Skip site navigation (1)Skip section navigation (2)
Date:      Mon, 17 Dec 2007 10:49:50 +0000 (GMT)
From:      Robert Watson <rwatson@FreeBSD.org>
To:        Elliot Finley <efinleywork@efinley.com>
Cc:        freebsd-stable@freebsd.org, User Questions <freebsd-questions@freebsd.org>
Subject:   Re: OS bug in taskq
Message-ID:  <20071217103625.S90185@fledge.watson.org>
In-Reply-To: <m4c8m3lpt31svrvlb5jcj04nsnhffv1e6r@4ax.com>
References:  <m4c8m3lpt31svrvlb5jcj04nsnhffv1e6r@4ax.com>

next in thread | previous in thread | raw e-mail | index | archive | help

On Sat, 15 Dec 2007, Elliot Finley wrote:

> in the kernel and I'm still unable to obtain a crash dump.  Hopefully there 
> is enough info in this email for a hacker to point me in the right direction 
> to debug this.

If you're unable to obtain a crash dump, you should still be able to use 
interactive console-based debugging with DDB.  I find this is easiest to do 
with a serial console from an adjacent machine, so that I can copy-and-paste 
the results into an e-mail rather than hand-transcribe.  You can also use 
firewire consoles to the same effect, although I've never done that.

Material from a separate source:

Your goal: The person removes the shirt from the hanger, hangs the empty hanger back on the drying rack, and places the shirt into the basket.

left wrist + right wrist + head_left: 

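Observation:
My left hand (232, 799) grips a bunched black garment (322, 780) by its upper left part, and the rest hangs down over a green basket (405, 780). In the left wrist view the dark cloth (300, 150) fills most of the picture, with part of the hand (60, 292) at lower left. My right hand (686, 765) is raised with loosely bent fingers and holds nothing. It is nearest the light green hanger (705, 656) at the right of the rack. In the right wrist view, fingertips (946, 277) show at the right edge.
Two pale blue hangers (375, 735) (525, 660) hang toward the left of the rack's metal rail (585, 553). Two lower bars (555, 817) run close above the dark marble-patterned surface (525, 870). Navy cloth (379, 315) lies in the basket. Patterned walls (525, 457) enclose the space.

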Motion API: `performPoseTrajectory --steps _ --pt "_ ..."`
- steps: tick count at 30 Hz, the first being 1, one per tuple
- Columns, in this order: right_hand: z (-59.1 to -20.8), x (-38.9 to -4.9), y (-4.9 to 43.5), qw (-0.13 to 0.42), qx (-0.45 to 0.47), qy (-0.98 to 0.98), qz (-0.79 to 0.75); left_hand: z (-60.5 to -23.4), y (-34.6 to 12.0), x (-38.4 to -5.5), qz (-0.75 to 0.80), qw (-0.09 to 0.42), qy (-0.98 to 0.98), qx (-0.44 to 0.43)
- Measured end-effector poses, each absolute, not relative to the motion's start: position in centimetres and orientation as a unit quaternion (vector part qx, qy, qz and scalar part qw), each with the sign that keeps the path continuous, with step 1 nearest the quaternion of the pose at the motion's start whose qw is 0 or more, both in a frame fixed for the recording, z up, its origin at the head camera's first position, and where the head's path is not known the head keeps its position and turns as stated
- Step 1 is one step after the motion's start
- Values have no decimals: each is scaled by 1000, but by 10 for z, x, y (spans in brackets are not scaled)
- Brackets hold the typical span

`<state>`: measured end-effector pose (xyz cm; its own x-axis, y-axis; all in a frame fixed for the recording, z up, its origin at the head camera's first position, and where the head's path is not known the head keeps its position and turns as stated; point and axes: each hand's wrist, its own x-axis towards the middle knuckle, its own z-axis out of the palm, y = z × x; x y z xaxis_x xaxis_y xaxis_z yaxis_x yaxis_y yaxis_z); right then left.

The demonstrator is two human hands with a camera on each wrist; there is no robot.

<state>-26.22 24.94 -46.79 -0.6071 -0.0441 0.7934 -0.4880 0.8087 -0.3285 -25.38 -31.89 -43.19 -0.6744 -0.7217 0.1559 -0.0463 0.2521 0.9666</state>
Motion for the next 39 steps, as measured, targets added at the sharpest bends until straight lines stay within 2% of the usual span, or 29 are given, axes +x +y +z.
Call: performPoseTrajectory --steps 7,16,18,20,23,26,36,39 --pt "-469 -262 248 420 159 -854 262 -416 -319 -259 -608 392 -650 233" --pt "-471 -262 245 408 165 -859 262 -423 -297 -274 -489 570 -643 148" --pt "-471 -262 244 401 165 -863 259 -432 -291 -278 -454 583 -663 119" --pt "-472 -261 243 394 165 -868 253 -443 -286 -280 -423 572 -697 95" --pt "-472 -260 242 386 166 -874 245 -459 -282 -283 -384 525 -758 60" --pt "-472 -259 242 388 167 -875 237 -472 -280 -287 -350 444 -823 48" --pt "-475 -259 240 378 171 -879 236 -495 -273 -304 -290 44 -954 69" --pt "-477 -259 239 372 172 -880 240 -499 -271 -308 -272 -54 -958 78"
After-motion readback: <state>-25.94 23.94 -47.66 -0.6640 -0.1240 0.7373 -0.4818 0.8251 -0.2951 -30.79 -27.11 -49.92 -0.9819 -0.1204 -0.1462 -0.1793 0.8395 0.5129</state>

Once the system panics, it will drop into DDB.  I usually kick off debugging 
by doing a backtrace, "bt", and showing the status of the current and then all 
processors "show pcpu", "show allpcpu".  Depending on the type of bug, I find 
output from "ps", "alltrace", "show lockedvnods", "show alllocks", "show uma", 
"show malloc" quite useful.  The below panic is a NULL pointer dereference in 
the taskqueue code, but it's likely triggered by a bug in a consumer of the 
task queue service, rather than the task queue code itself.  That means we'll 
need to identify what consumer that is.  That information should become 
visible by looking at the arguments to the stack trace in DDB.  If not, we may 
need to work a little harder to get a dump, or set up serial or firewire kgdb 
to inspect the live running system with a full debugger.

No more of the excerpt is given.